L'équipe a entrepris la tache herculéenne de reconstituer l'histoire d'une centaine de galaxies
lointaines observées à la fois par le télescope spatial Hubble et le spectrographe GIRAFFE au
VLT. Des premiers résultats ont été obtenus pour trois d'entre elles et ils délivrent déjà des
informations inédites sur la manière dont ces objets se sont formés puis ont évolués.
Dans la première de ces galaxies, GIRAFFE a détecté une région remplie de gaz chaud ionisé,
c'est-à-dire composé d'atomes auxquels un ou deux électrons ont été arrachés, ce qui est
habituellement dû à la présence d'étoiles jeunes et chaudes dans le voisinage. En revanche,
contre toute attente, après avoir observé la même région du ciel pendant plus de onze jours, le
télescope Hubble n'a pu détecter aucune étoile dans cette région ! La comparaison avec des
simulations numériques suggère que l'explication pourrait venir d’une collision préalable entre
deux galaxies spirales riches en gaz. Les chocs produits sont capables de ioniser le gaz, le
rendant trop chaud pour former des étoiles.
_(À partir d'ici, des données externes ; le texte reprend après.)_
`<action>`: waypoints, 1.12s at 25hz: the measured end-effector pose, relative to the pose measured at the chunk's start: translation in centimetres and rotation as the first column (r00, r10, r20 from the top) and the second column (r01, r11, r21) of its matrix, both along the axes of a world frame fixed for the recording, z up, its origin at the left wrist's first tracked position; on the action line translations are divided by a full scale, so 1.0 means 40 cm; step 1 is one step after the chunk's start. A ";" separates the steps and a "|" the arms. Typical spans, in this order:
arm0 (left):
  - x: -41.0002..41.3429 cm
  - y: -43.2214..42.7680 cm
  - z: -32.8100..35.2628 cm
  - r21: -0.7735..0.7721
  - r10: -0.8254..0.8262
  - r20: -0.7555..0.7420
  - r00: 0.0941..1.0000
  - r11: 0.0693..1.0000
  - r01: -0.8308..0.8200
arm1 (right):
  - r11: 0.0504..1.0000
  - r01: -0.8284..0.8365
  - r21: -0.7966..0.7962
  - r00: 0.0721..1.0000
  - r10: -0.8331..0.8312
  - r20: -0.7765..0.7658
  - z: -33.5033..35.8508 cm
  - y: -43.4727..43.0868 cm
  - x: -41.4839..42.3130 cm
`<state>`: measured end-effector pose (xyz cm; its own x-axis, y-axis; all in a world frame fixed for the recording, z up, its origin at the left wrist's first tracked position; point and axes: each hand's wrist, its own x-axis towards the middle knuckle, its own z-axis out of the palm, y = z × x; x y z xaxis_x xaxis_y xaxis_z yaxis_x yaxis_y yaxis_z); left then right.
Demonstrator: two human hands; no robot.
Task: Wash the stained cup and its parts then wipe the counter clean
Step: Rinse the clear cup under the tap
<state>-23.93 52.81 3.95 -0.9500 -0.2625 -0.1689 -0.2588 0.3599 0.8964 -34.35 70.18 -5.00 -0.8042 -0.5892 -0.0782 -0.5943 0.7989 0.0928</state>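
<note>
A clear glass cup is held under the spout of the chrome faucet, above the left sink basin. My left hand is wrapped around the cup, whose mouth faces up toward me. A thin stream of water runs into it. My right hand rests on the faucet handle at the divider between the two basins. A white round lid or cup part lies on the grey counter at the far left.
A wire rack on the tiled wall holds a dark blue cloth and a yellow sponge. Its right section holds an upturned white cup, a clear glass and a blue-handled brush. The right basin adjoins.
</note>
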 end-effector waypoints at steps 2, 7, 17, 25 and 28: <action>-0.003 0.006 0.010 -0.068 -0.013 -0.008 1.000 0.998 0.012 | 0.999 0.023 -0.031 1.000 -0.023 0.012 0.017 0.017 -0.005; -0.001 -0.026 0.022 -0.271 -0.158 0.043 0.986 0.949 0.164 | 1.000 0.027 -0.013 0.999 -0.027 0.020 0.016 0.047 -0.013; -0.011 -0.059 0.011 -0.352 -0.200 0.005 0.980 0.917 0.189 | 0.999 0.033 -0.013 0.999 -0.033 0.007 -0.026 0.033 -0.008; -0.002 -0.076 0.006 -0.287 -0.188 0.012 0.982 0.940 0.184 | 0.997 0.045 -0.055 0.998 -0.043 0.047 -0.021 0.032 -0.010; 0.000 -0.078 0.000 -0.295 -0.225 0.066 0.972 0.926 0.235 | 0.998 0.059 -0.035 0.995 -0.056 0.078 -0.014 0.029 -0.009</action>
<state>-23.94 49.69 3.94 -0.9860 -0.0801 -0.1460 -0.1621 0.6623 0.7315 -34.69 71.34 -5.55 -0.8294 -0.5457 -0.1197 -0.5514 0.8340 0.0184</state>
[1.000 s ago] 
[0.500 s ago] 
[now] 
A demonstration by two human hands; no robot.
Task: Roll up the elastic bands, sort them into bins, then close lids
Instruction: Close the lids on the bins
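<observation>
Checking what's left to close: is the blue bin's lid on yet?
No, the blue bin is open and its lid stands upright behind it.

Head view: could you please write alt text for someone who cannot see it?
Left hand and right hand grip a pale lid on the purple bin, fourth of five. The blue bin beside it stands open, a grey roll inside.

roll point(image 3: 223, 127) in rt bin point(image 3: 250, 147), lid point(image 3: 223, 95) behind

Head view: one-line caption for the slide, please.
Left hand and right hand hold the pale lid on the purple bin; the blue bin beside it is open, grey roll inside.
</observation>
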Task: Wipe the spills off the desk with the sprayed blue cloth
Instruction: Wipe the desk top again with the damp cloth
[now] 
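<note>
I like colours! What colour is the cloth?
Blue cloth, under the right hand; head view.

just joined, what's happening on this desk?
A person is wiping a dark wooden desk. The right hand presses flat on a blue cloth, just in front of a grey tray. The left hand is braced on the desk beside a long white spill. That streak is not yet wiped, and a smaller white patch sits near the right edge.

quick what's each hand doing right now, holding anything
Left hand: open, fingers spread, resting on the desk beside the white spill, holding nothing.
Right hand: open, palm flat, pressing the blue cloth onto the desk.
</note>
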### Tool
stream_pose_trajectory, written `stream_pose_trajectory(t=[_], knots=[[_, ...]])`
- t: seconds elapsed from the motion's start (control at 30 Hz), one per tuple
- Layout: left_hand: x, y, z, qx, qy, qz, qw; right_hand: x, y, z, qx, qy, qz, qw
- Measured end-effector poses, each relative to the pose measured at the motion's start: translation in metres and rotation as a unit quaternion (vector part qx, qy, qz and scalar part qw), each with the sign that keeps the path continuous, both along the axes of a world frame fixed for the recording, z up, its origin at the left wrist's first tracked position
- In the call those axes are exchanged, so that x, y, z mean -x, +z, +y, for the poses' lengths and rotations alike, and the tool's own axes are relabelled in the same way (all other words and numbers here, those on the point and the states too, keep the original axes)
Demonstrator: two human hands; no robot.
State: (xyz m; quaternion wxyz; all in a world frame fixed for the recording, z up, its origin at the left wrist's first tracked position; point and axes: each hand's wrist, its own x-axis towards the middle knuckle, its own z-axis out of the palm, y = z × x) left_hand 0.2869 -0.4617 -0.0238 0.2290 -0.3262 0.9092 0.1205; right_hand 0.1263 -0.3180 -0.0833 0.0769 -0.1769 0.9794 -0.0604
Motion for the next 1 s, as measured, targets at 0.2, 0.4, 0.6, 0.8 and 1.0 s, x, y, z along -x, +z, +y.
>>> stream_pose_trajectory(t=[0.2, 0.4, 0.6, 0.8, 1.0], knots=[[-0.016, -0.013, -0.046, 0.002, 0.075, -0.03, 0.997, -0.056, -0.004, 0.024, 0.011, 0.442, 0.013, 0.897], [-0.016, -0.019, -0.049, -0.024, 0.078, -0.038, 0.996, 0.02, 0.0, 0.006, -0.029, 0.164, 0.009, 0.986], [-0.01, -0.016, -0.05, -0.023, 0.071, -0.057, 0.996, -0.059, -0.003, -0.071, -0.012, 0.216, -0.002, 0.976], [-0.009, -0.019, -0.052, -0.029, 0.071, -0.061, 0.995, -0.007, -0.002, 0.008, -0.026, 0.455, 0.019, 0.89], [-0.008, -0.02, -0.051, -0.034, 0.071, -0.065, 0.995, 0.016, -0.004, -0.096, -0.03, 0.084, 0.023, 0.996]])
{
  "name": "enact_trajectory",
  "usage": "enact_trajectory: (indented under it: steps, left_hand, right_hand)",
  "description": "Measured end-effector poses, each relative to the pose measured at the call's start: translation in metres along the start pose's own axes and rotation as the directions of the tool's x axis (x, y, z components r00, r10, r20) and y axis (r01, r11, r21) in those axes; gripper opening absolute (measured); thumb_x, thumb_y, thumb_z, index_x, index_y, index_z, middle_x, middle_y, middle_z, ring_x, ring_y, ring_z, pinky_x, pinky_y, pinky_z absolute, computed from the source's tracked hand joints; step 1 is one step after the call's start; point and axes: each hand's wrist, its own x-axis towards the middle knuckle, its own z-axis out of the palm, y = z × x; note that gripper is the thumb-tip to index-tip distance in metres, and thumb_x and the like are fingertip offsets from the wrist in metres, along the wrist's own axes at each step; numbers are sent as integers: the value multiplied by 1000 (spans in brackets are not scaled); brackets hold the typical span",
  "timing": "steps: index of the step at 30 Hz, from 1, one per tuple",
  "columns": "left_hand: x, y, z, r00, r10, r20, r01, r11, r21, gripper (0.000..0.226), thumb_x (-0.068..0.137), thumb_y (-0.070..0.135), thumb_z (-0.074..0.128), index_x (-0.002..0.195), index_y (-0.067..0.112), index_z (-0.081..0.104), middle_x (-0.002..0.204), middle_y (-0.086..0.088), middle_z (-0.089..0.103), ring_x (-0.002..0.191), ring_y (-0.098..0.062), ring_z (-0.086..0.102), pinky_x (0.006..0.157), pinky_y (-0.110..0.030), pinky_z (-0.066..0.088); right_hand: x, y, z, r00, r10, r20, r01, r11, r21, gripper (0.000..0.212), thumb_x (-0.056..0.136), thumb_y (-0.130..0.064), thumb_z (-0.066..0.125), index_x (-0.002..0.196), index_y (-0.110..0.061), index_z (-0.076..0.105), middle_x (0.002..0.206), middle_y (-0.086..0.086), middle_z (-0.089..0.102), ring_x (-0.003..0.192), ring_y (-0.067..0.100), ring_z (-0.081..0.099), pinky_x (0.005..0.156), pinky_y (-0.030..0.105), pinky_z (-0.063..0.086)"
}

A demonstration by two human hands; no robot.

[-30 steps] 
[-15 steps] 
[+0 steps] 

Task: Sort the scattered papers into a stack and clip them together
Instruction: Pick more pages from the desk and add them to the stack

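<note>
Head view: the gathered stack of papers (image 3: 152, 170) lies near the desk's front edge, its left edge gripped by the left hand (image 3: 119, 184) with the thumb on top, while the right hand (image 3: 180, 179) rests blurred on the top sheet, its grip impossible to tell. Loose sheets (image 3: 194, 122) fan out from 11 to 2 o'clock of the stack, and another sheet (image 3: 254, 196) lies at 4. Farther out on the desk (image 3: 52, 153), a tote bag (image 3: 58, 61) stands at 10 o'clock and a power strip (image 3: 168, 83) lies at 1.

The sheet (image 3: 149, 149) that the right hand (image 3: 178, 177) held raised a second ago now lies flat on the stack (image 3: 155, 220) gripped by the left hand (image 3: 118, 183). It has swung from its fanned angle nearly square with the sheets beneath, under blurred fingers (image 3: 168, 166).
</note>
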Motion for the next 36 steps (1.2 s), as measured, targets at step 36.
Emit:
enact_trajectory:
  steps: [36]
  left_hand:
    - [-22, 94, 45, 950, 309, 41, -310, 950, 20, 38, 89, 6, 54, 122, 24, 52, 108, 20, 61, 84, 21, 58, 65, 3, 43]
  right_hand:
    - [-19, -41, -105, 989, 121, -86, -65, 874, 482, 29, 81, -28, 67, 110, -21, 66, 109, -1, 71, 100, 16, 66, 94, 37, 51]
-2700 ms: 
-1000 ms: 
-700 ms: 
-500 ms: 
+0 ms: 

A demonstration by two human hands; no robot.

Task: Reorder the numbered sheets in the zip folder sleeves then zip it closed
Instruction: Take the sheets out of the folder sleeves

La galaxie observée aujourd’hui serait le résultat
de cette rencontre.
Dans la deuxième galaxie, les astronomes ont détecté une région centrale de couleur bleue
enfouie dans un disque beaucoup plus rouge, presque complètement cachée par la poussière
absorbante. Des modèles indiquent que le gaz et les étoiles de cette région bleue tombent
rapidement en spirale vers le centre. Ce serait le premier exemple connu d'un disque de galaxie
qui se reconstruit à la suite d'une fusion "majeure" entre deux galaxies de masse similaire (4).
Enfin, dans la troisième galaxie, les astronomes ont identifié une structure centrale très
inhabituelle, constituée d'une barre extrêmement bleue composée d'étoiles particulièrement
jeunes et massives, ce qui est très rare parmi les galaxies proches. En comparant à nouveau
avec des simulations, les astronomes ont trouvé que les propriétés de cet objet étaient bien
reproduites par une collision entre deux galaxies de masses distinctes.
La combinaison unique du télescope spatial Hubble et de GIRAFFE au VLT rend désormais
possible de décrire finement les galaxies distantes et de parvenir ainsi à un consensus sur le
rôle crucial que les collisions ont pu jouer dans la formation de ces objets. C'est parce qu'ils ont
accès aux mouvements du gaz -la troisième dimension fournie par le spectrographe GIRAFFE-
que les astronomes sont capables de retrouver la masse et les orbites des objets préexistants :
leurs progéniteurs. Les astronomes sont actuellement en train d'étendre leur analyse à
l'ensemble de l'échantillon observé. L'étape suivante sera de comparer les résultats complets
avec les caractéristiques mesurées des galaxies proches et de construire ainsi une vision
véritablement cohérente de l'évolution des galaxies au cours des 6 derniers milliards d'années,
presque la moitié de l'âge de l'Univers.